ーー優一は愛子に似てる。人が好くて心配にもなるけど、そこを大事にして欲しいとも思う。優しくてとても愛情深い人になってくれている。良い子に育ててくれた、愛子に感謝しかない。
キッチンから愛子の夕食の支度をする音がする。
それを聞きながら幸せを感じて安らぐ。
ノートに手を伸ばし、サイドボードの僅かなスペースで書き込む。
ーーー愛子が髪を切りに行った。出逢った頃と同じ髪型で懐かしかった。あの頃の愛子に再会出来た。もう一度やり直せたら、もっと愛子を上手に愛せるのに…。
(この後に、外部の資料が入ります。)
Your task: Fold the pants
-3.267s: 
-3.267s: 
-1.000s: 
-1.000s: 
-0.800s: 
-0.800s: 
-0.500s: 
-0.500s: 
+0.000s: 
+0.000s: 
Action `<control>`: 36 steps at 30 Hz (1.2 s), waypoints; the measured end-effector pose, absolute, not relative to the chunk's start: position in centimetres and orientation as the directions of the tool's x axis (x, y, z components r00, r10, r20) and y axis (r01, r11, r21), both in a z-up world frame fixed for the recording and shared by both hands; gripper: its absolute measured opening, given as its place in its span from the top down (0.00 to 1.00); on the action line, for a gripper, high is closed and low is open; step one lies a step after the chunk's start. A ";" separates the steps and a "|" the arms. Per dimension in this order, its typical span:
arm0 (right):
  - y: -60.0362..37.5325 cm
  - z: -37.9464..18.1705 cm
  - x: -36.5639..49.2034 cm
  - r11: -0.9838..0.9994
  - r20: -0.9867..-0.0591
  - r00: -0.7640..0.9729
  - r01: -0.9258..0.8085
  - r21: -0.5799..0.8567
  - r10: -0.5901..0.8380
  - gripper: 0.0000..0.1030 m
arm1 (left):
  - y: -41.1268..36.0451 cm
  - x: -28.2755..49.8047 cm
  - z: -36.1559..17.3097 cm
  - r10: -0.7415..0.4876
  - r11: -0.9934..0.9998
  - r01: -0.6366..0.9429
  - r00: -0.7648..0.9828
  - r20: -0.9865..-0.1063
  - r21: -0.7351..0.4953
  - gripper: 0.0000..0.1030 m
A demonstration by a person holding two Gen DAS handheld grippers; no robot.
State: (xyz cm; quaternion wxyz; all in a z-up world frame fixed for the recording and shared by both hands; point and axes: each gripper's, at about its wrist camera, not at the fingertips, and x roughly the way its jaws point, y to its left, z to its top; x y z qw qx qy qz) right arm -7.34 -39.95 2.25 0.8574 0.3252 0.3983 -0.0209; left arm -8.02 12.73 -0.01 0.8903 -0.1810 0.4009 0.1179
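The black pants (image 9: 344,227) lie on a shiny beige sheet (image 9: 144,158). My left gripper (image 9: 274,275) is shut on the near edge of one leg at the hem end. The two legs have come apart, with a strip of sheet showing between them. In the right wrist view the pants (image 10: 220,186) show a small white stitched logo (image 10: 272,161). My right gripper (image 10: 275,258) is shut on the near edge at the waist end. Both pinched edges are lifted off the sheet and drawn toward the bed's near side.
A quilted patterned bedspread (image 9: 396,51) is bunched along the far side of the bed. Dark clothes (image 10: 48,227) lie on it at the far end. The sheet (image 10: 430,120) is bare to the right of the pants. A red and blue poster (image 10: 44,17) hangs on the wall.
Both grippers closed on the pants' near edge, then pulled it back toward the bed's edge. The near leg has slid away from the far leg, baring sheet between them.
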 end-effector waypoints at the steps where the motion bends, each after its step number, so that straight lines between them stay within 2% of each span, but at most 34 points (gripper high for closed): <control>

そんな風に書いたその場所を、ずっと後になってパラパラ捲っていた時、目に留まった。
赤ペン先生みたいに、赤い字で愛子の字で知らない間に書き込まれた言葉。
ーー上手になんて誰も愛せない。みんな大事だからこそ手探り。
それに最初から仲良し夫婦だったら優一がいなくなっちゃうし、それはダメでしょ?それに…誠一さん、絶対浮気しないとか言える?案外、離婚してたかもよ?もっと早い段階で!色々あったから復縁したからいい夫婦になれたと思う。だからこれで良かったの!ーー
「優一がいなくなるのはダメだな……うん。」
そのノートは暇を見つけては書いていたが、時々、赤ペン先生を見つけては笑ったり納得したりしたものだった。
心残りがない様に書いていたはずなのに、愛子との交換日記みたいになっていった。